**ABOUT THIS TASK:** Every line of the records that holds the word "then" should be copied out.

Items listed in a dataset:
════════════════════

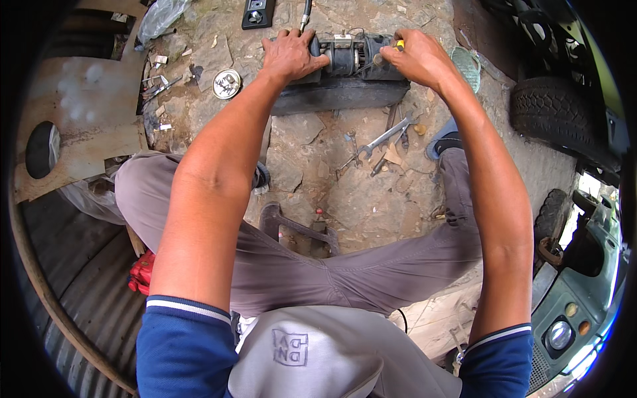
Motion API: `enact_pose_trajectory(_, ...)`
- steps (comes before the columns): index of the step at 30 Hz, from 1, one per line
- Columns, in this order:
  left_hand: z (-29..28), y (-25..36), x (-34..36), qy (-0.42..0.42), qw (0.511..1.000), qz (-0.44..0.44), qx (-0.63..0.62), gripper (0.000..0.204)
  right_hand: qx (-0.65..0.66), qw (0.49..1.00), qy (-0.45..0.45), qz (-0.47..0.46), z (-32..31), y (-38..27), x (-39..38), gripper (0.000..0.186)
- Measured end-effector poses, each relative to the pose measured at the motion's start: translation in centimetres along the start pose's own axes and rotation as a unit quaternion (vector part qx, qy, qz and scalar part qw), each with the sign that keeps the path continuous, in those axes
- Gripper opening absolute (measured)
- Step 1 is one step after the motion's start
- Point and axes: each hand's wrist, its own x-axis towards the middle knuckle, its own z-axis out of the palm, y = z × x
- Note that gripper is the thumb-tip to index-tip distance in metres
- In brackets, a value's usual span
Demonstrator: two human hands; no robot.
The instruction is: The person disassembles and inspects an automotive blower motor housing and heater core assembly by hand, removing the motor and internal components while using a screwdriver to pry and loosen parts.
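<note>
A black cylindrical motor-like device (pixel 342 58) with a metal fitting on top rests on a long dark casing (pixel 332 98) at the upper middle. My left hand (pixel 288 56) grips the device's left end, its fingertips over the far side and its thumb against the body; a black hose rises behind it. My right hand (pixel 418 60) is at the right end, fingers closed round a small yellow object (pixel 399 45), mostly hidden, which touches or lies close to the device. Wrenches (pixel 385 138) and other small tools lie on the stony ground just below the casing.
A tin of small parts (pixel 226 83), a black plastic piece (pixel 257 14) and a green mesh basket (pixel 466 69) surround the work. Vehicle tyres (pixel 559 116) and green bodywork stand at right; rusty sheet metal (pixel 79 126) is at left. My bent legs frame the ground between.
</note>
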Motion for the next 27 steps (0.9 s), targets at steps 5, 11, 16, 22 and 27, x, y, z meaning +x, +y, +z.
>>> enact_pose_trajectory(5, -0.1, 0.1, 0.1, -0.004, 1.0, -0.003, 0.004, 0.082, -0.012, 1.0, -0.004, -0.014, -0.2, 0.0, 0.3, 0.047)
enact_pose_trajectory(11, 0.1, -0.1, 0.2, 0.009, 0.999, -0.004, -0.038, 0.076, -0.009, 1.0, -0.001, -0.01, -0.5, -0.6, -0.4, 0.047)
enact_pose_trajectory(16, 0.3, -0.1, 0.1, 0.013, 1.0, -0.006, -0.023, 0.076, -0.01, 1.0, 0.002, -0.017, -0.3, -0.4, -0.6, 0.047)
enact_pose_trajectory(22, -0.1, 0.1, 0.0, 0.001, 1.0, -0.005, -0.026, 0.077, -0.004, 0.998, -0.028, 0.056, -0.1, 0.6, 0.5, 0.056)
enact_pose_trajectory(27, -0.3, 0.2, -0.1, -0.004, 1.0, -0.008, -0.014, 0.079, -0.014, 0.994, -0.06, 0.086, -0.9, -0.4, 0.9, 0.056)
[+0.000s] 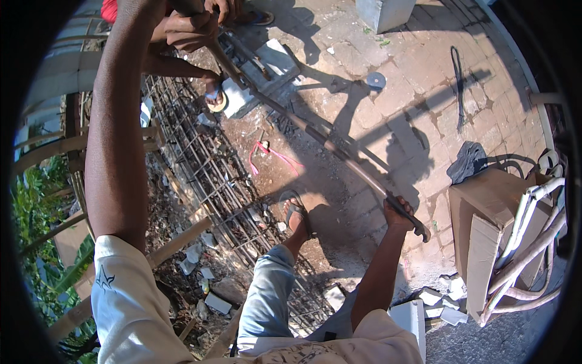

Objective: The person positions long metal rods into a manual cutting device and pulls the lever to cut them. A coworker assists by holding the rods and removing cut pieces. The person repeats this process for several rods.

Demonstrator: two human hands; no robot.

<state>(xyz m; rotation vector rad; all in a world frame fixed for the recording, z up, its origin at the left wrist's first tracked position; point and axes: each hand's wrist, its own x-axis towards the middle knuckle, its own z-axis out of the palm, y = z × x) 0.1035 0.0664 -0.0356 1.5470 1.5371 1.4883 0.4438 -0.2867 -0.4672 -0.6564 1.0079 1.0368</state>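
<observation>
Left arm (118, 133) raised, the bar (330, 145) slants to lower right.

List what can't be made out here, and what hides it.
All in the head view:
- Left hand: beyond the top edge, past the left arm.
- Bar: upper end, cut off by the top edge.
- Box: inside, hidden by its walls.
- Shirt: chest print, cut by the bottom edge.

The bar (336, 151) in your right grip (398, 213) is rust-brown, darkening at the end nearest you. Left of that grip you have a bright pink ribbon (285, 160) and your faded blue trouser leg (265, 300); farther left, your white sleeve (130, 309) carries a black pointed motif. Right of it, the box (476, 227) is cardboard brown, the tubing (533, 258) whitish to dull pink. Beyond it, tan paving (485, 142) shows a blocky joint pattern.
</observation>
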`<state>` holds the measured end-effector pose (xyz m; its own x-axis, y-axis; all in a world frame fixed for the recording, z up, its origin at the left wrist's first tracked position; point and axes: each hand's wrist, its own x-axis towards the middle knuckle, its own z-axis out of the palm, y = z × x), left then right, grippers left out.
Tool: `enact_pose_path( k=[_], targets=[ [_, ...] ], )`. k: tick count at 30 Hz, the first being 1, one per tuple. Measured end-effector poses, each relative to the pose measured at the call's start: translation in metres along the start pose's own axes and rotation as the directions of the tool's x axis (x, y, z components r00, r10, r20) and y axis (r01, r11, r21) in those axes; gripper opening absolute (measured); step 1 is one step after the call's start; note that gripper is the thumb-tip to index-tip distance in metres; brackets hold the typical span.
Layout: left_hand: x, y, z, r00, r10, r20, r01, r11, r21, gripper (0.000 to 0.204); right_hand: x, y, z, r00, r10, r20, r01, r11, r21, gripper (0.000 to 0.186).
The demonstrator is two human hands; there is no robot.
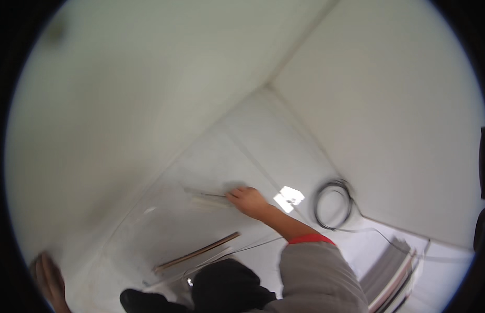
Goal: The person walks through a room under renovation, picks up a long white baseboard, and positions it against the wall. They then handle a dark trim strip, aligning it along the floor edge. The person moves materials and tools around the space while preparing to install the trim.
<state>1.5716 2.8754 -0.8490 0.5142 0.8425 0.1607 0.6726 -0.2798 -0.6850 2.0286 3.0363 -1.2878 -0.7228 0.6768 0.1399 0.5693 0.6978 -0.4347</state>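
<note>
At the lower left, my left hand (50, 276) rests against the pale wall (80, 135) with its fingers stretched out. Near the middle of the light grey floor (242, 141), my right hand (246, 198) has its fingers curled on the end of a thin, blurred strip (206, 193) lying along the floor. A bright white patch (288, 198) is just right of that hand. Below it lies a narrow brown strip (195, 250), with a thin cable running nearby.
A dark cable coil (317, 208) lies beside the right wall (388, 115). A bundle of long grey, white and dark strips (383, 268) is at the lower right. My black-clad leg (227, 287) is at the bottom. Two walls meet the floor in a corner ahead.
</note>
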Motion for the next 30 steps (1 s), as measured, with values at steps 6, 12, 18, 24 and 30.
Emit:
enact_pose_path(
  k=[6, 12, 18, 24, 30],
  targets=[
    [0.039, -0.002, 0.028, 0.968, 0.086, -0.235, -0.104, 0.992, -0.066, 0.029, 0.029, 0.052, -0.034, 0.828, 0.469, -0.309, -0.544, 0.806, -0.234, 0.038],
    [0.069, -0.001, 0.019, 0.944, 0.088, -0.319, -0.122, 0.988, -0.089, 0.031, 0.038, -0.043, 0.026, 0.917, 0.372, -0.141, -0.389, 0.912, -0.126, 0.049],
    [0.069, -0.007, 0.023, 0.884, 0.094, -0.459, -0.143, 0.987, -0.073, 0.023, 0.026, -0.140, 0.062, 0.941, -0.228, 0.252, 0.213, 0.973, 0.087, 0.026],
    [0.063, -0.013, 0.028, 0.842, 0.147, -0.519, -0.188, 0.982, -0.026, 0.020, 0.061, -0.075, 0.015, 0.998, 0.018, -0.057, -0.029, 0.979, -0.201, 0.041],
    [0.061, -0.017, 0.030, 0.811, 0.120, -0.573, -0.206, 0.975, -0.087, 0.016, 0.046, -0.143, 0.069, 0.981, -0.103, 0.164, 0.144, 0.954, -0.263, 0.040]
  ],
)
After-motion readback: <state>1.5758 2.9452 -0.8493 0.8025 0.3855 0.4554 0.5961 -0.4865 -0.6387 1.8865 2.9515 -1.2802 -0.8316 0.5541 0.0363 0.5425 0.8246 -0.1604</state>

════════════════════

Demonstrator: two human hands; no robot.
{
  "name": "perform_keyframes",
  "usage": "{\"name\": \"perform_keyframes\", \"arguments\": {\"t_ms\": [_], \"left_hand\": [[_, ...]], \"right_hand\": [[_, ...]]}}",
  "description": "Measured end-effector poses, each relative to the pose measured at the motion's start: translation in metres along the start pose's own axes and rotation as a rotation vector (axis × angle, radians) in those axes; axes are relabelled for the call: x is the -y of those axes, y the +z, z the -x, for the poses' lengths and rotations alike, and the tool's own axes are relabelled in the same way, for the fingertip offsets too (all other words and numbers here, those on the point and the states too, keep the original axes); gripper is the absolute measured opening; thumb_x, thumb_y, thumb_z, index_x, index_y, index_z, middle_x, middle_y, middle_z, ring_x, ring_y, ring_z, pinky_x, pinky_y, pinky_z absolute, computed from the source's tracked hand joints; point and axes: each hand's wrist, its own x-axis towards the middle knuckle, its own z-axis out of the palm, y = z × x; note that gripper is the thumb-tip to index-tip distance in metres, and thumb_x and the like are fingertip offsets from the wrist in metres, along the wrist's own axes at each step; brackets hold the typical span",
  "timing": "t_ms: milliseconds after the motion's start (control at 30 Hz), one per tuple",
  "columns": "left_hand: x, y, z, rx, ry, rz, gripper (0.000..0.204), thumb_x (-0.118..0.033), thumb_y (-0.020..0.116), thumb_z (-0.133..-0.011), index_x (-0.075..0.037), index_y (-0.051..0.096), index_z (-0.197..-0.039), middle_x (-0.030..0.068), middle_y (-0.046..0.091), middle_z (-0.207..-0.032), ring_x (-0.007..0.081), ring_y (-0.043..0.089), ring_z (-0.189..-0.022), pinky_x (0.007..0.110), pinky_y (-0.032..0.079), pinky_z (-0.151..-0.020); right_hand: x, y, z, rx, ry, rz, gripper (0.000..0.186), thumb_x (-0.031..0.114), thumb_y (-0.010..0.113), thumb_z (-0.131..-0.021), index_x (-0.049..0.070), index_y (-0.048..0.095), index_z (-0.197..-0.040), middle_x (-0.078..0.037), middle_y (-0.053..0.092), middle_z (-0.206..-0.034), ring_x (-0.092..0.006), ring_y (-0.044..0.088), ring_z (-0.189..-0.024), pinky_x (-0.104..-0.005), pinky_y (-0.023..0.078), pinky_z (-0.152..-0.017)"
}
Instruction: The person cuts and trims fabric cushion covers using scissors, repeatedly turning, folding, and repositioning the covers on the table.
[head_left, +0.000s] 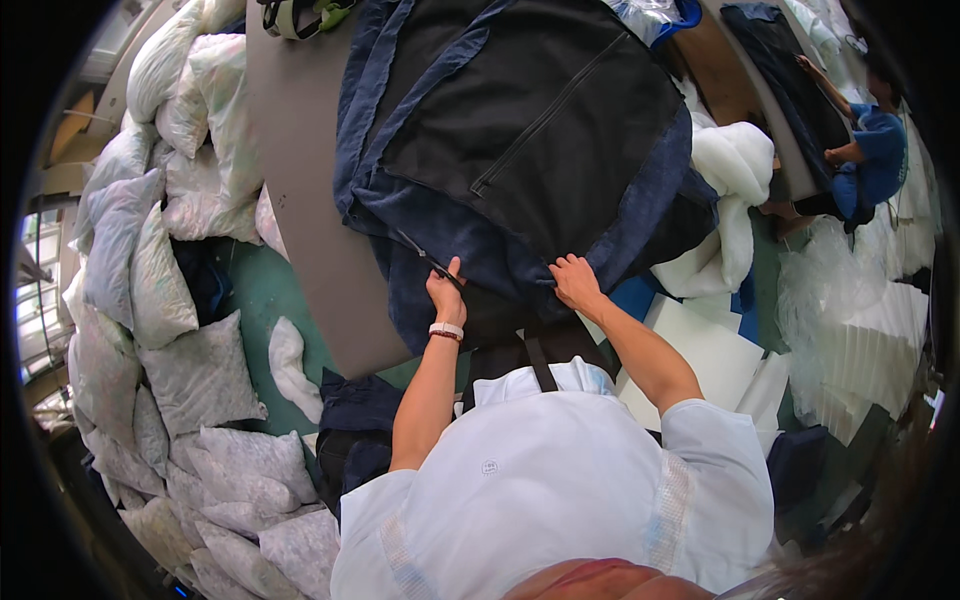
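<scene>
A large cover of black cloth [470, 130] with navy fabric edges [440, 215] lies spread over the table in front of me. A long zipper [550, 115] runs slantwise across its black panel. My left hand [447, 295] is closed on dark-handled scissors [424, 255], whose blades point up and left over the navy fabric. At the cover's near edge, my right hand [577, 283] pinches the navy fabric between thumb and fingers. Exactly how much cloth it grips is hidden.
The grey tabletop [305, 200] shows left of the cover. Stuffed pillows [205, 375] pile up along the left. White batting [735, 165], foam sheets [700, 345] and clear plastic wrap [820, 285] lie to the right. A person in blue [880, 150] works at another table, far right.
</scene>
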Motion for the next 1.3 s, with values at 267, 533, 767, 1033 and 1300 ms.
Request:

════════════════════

**ANSWER BOX:**
`<state>` holds the measured end-effector pose (xyz m; its own x-axis, y-axis; all in a world frame fixed for the recording, z up, its origin at the left wrist's first tracked position; point and axes: each hand's wrist, its own x-axis towards the middle knuckle, its own z-axis out of the palm, y = z × x), left then right, grippers left out.
Goal: The person walks through a room under renovation, picks up a long white baseboard, and positions it against the wall. They then handle a dark trim strip, aligning it along the floor edge. The person moves materials and tools around the space while preparing to install the trim.

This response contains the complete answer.